> [Work task]: For this listing, reproduce the line with "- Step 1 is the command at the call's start", the line with "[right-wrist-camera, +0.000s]", and the lines between, exactly as they stand. Leave out pictures and all other lines.

○ ○ ○

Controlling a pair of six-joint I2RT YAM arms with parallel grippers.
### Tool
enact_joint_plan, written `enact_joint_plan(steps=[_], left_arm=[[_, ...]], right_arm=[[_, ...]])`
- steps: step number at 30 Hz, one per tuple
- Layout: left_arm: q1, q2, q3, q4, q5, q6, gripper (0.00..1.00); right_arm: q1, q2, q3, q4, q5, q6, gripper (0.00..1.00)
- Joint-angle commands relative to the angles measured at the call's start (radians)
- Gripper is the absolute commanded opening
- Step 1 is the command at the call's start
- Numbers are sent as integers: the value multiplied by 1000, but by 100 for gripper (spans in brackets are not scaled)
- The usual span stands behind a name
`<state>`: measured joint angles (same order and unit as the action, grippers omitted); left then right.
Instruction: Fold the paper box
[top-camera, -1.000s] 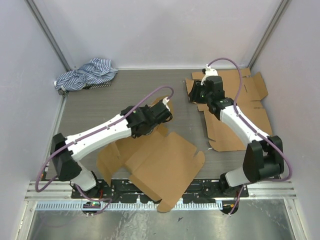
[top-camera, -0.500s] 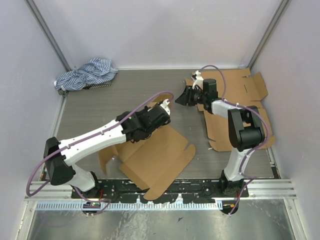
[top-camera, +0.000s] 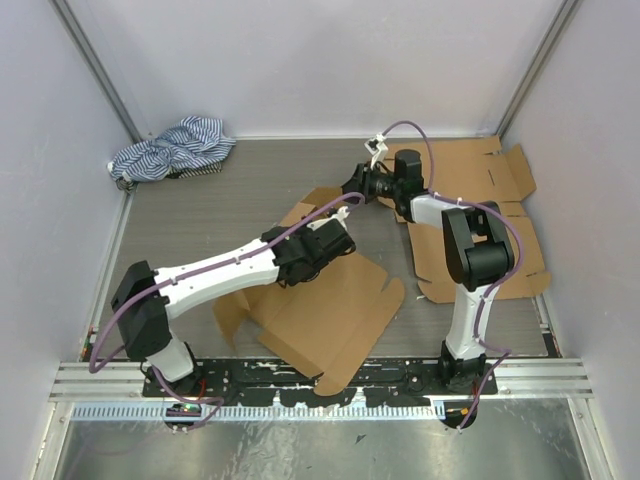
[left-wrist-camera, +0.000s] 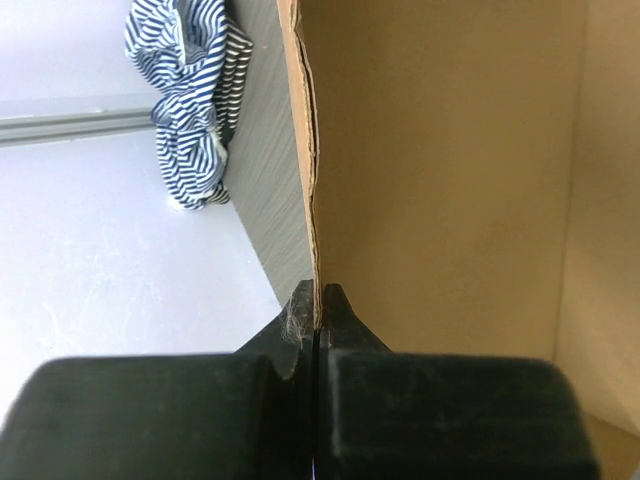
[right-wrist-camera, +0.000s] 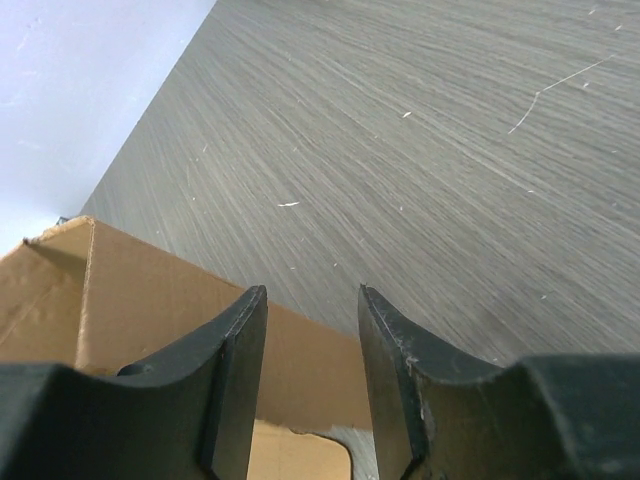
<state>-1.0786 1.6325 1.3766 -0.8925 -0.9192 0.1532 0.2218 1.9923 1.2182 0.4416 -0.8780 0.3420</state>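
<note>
- Box: cardboard blank, mostly flat, on the near-centre of the table. Light, stiff in the panels, and it should bend at the creases.
- Left gripper: pinching a panel edge. Best holds look to be edges close to creases.
- Right gripper: spread, empty, near the raised flap.
- Room: bare table behind. Spare cardboard on the right, cloth in the far-left corner.

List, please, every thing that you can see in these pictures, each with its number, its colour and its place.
paper box: one, brown, partly folded, near middle of the table, one flap raised.
flat cardboard: a pile, number unclear, brown, far right.
striped cloth: one, blue and white, crumpled in the far left corner.
table: one, grey, wood-grained.
left hand: one, black, shut on an edge of the paper box.
right hand: one, black, open and empty, beside the raised flap.
</note>
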Motion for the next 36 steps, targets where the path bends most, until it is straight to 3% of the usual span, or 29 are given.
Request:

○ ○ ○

> [Result of this exercise]:
- Step 1 is the command at the call's start
- Numbers are sent as integers: the value multiplied by 1000, but by 100 for gripper (spans in brackets are not scaled)
- The usual span stands behind a name
`<state>`: measured joint angles (same order and unit as the action, grippers omitted); left then right.
Instruction: Fold the paper box
[top-camera, -1.000s] 
[top-camera, -0.500s] 
[top-camera, +0.000s] 
[left-wrist-camera, +0.000s] 
[right-wrist-camera, +0.000s] 

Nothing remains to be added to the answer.